The analyst was continuing a conversation about Rory McIlroy and commentary on him during the Golf Channel’s “Golf Central Pregame” show on Saturday in advance of the third round of the Charles Schwab Challenge. Chamblee then took a left turn.
“I think it’s a multi-faceted quest that he’s on,” said Chamblee, his comments first reported by the website Awful Announcing. “I think there’s an element of trying to arm yourself against – we live in an era where the negativism and the narcissism would make the Roman emperor Caligula smile. So you need to arm yourself against that.
“Especially if you’re on social media because there are fabulous aspects of social media, there absolutely are, but it can also be – it’s been well-documented – it skews left and it can get to be a cesspool if you’re on it. You want to interact with your fans.”
Host Rich Lerner asked if Chamblee meant left politically. Chamblee answered by saying “about only 20 percent of the people tweet,” then Lerner asked what that had to do with McIlroy.
“Well, there’s just biases on Twitter. There’s all kinds of biases on Twitter,” Chamblee said. “But mostly it skews negative, OK? It skews negative. And it skews in a lot of different directions, but none of them can be beneficial to you if you get on there and take a deep dive into it.”
Lerner asked again what that had to do with McIlroy.

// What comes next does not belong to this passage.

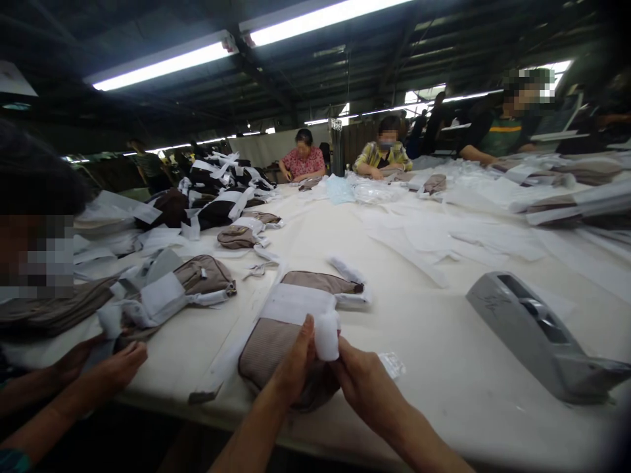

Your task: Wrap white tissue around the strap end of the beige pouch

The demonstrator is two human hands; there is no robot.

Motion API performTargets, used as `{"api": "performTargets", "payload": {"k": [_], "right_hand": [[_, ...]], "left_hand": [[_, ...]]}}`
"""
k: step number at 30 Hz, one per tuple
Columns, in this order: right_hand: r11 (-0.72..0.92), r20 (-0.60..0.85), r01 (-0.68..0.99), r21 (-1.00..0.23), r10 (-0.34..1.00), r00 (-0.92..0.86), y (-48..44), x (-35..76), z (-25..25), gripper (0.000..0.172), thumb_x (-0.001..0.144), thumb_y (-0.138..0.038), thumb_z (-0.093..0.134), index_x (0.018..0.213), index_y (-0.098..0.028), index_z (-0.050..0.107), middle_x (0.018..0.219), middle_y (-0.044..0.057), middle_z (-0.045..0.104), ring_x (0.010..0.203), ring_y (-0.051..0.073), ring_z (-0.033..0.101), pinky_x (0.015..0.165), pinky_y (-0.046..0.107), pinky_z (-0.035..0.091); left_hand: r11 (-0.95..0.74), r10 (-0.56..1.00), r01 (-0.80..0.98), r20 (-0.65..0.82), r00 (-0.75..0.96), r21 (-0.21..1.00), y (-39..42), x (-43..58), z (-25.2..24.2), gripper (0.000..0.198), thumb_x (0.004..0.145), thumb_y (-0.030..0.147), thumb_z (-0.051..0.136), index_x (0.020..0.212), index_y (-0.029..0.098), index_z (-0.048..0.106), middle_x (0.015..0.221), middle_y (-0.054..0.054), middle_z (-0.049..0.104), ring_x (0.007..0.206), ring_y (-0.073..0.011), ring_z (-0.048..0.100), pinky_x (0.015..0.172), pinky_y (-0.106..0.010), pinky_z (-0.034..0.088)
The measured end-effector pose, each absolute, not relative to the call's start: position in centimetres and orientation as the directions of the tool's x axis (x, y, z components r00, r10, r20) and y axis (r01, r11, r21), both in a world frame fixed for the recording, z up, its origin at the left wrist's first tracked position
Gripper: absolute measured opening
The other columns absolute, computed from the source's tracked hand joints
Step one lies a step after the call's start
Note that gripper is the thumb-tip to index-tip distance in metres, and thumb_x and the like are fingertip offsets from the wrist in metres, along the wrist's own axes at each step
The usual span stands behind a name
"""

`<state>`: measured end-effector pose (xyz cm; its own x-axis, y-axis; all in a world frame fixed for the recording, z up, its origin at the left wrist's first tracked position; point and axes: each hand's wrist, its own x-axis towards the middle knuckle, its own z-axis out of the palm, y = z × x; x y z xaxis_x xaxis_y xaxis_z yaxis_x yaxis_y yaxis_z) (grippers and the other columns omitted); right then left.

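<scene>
A taupe bag (269,345) lies on the white table before me, with a white paper band (303,305) around its middle. My left hand (297,358) and my right hand (362,371) meet over its right side. Between them they pinch a piece of white wrapping (326,336), folded or rolled into a short bundle; what is inside it is hidden. My left thumb presses along its left side, and my right fingers close on its lower right edge. Beyond the hands, a white-wrapped strap (348,272) rests near the bag's far corner.
A grey tape dispenser (517,335) stands at right. Crumpled clear plastic (393,364) lies near my right hand. At left, a co-worker's hands (106,368) handle another taupe bag (204,276). Dark bags (217,213) are heaped behind; white sheets (424,236) spread across the table. Several people sit opposite.
</scene>
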<state>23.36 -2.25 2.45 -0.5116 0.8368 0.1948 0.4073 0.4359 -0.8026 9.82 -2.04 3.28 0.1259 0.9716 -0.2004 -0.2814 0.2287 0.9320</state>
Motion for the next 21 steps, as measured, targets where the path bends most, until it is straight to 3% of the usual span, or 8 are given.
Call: {"api": "performTargets", "payload": {"k": [4, 6, 8, 10, 13, 15, 17, 21], "right_hand": [[0.464, 0.179, 0.392, -0.795, 0.796, -0.578, -5.0, 22.3, 2.5, 0.028, 0.081, -0.023, 0.04, 0.105, -0.014, 0.051, 0.091, 0.012, 0.063, 0.076, 0.022, 0.061, 0.064, 0.029, 0.045], [0.486, 0.165, 0.367, -0.793, 0.752, -0.638, -5.0, 23.2, 2.8, 0.023, 0.081, -0.027, 0.044, 0.098, -0.018, 0.057, 0.083, 0.007, 0.065, 0.069, 0.019, 0.061, 0.063, 0.027, 0.045], [0.485, 0.197, 0.387, -0.784, 0.786, -0.586, -3.4, 24.4, 3.5, 0.025, 0.086, -0.035, 0.041, 0.087, -0.02, 0.061, 0.074, 0.005, 0.065, 0.067, 0.018, 0.06, 0.064, 0.027, 0.045], [0.523, 0.332, 0.316, -0.791, 0.803, -0.495, -0.7, 24.9, 4.5, 0.032, 0.088, -0.039, 0.037, 0.101, -0.02, 0.059, 0.098, 0.008, 0.064, 0.09, 0.021, 0.058, 0.081, 0.031, 0.042], [0.628, 0.421, 0.084, -0.774, 0.609, -0.672, 3.1, 23.2, 5.5, 0.041, 0.091, -0.039, 0.026, 0.113, -0.018, 0.053, 0.113, 0.008, 0.056, 0.108, 0.02, 0.048, 0.095, 0.035, 0.033], [0.634, 0.35, 0.0, -0.774, 0.428, -0.833, 4.7, 21.3, 5.7, 0.042, 0.092, -0.039, 0.022, 0.1, -0.018, 0.059, 0.095, 0.005, 0.061, 0.09, 0.017, 0.054, 0.083, 0.03, 0.04], [0.624, 0.258, 0.012, -0.781, 0.341, -0.904, 5.6, 19.8, 5.7, 0.042, 0.091, -0.042, 0.029, 0.081, -0.016, 0.06, 0.069, 0.001, 0.056, 0.064, 0.012, 0.051, 0.061, 0.023, 0.04], [0.592, 0.197, 0.109, -0.799, 0.427, -0.882, 7.1, 19.6, 5.8, 0.039, 0.085, -0.045, 0.043, 0.064, -0.014, 0.056, 0.051, -0.004, 0.038, 0.048, 0.008, 0.034, 0.044, 0.02, 0.026]], "left_hand": [[0.254, 0.961, -0.404, -0.183, 0.207, 0.879, -2.8, 8.3, 4.5, 0.035, 0.078, 0.042, 0.054, 0.091, 0.011, 0.06, 0.081, -0.01, 0.065, 0.076, -0.0191, 0.061, 0.063, -0.025, 0.046], [0.228, 0.968, -0.373, -0.167, 0.188, 0.9, -3.6, 7.2, 4.3, 0.026, 0.074, 0.033, 0.058, 0.087, 0.01, 0.059, 0.074, -0.007, 0.065, 0.063, -0.0156, 0.061, 0.052, -0.021, 0.043], [0.251, 0.957, -0.323, -0.184, 0.224, 0.913, -4.3, 5.9, 4.0, 0.027, 0.073, 0.033, 0.058, 0.087, 0.01, 0.056, 0.065, -0.005, 0.063, 0.049, -0.013, 0.057, 0.043, -0.019, 0.04], [0.315, 0.917, -0.232, -0.232, 0.325, 0.92, -4.7, 5.0, 4.1, 0.032, 0.071, 0.033, 0.059, 0.094, 0.011, 0.054, 0.058, -0.003, 0.061, 0.04, -0.0118, 0.053, 0.038, -0.018, 0.039], [0.36, 0.865, -0.11, -0.288, 0.411, 0.926, -4.7, 4.2, 5.1, 0.042, 0.069, 0.03, 0.061, 0.105, 0.013, 0.05, 0.056, -0.001, 0.06, 0.038, -0.0107, 0.05, 0.036, -0.018, 0.039], [0.347, 0.865, -0.065, -0.292, 0.408, 0.936, -4.6, 3.8, 5.8, 0.039, 0.07, 0.031, 0.06, 0.103, 0.014, 0.051, 0.056, 0.0, 0.06, 0.039, -0.01, 0.049, 0.038, -0.018, 0.04], [0.317, 0.869, -0.013, -0.285, 0.405, 0.948, -4.6, 3.4, 5.9, 0.036, 0.07, 0.032, 0.062, 0.1, 0.014, 0.053, 0.06, -0.001, 0.06, 0.045, -0.0103, 0.052, 0.043, -0.019, 0.041], [0.209, 0.901, 0.017, -0.199, 0.385, 0.978, -5.3, 2.6, 3.6, 0.038, 0.069, 0.037, 0.066, 0.095, 0.011, 0.057, 0.076, -0.005, 0.061, 0.062, -0.0117, 0.054, 0.058, -0.021, 0.042]]}}
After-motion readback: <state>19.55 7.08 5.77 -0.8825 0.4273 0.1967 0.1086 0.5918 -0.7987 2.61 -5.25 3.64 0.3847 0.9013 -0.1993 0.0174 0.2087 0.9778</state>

“Well it skews young, it skews left, it skews negative, so it’s not necessarily representative of everybody that gets on there,” he said. “If you want to get on there and you want to go left, you can go left. But if you want to go right, you can go right. But mostly, it’s negative, you’re an athlete.
“If you’re a prominent celebrity and you get on there and you start going through your Twitter feed, it’s going to take you two seconds to find the most vitriolic cesspool of comments. And the way human nature is, you just remember the most negative things said to you. So he’s arming himself against that.”
The conversation eventually turned to whether McIlroy was mentally tough.
“I never saw him any other way,” Chamblee said.